等到日出結束,隊伍突然開始以非常快的速度移動,原來之前是埃及國家電視台一直在神廟裏攝製節目,所以堵著門口不讓遊客進。祝你們出來攝像機就摔壞,我心裏恨恨地想。
在白天的光線下,我終於看清了阿布辛拜勒神廟的全貌。這是一個直接在岩壁上雕鑿的巨型石窟,神廟非常壯觀,有30多米高,廟外矗立著4尊巨大的拉美西斯二世石雕,每座石雕的嘴唇就有1米長(汗)。廟內依舊人潮洶湧,壁畫精美,神廟內是不允許拍照的,然而今天整個聯合國都心存怨氣決心不聽指揮,隻聽工作人員聲聲呼喊製止大家拍照,伴隨著一陣一陣按快門的哢嚓聲。

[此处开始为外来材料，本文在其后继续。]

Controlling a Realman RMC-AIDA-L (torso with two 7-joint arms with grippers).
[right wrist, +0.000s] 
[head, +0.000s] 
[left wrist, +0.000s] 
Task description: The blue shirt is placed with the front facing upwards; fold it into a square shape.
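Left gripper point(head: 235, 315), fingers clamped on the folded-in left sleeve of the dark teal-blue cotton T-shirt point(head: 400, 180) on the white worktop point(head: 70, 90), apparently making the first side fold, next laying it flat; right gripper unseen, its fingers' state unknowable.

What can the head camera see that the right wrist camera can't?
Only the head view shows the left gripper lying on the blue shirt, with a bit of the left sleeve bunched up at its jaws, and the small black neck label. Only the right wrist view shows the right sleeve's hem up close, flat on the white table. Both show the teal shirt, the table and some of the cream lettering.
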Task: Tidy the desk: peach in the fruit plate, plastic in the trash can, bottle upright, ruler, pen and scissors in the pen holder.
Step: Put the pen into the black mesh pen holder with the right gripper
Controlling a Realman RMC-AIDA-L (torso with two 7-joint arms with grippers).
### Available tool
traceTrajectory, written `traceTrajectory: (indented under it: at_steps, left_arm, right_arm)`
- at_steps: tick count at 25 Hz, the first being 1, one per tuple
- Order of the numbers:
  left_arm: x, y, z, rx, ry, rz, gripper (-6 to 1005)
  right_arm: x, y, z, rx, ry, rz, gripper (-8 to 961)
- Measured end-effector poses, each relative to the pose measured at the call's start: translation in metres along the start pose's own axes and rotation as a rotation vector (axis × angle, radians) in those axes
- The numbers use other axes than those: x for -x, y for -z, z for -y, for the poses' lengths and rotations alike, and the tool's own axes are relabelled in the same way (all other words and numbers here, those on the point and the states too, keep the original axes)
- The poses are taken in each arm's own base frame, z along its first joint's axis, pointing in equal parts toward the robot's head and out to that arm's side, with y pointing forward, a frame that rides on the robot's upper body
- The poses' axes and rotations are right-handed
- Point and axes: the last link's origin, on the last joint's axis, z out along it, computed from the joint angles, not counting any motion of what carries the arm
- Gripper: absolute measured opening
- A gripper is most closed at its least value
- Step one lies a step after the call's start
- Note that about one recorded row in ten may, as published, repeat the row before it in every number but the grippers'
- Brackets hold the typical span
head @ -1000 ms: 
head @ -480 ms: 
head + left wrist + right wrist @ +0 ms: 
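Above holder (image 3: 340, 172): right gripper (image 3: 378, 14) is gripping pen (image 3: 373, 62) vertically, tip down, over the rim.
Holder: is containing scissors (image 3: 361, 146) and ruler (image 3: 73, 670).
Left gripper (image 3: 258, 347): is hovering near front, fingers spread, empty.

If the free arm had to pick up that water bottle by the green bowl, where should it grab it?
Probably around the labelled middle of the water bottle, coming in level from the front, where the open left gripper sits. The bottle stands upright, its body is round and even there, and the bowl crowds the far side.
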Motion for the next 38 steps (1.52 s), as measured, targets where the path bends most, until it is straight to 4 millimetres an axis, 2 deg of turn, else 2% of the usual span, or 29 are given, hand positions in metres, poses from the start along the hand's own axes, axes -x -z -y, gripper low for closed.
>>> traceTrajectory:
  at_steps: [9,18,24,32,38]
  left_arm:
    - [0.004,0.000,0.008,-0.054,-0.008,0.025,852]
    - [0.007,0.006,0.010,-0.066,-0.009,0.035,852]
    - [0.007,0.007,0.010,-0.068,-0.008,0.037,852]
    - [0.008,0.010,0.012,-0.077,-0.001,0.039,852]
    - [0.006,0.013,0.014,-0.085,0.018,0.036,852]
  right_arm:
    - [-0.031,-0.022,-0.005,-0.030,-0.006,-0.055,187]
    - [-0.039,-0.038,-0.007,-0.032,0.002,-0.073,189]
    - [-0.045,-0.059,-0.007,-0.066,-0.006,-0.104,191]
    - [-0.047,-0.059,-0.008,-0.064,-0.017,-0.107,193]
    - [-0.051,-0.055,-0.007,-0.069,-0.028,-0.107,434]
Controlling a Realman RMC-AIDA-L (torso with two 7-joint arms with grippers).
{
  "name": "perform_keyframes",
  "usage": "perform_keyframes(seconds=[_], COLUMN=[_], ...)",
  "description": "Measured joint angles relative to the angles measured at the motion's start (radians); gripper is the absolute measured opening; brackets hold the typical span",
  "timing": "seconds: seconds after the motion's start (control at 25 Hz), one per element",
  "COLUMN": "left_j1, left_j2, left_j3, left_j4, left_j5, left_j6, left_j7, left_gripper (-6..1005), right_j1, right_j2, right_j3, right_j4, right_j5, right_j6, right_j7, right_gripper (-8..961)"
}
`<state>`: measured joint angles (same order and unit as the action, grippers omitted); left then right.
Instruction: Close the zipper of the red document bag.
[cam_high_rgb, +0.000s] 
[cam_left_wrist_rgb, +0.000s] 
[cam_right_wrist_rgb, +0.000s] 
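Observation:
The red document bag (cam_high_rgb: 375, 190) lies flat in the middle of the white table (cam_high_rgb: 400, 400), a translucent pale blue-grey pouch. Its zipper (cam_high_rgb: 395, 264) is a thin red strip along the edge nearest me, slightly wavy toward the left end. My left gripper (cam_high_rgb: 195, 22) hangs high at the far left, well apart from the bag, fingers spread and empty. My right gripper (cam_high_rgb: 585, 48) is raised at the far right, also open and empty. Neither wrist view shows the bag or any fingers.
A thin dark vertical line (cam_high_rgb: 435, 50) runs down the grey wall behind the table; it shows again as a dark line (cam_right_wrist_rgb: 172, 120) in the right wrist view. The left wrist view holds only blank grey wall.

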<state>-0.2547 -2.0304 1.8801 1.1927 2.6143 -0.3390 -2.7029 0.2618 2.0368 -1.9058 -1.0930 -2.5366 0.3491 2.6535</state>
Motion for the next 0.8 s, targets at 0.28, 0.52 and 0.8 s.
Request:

穿過60餘米長的狹長柱廊和三重大廳,神廟的盡頭被一道柵欄圍起,那個該死的攝製組居然還沒走!我擠過去一看,哇,拉美西斯二世和他妻子的雕像真的在陽光的照耀下!然後我就轉身走了,這種奇觀還是留給天文學家來欣賞吧。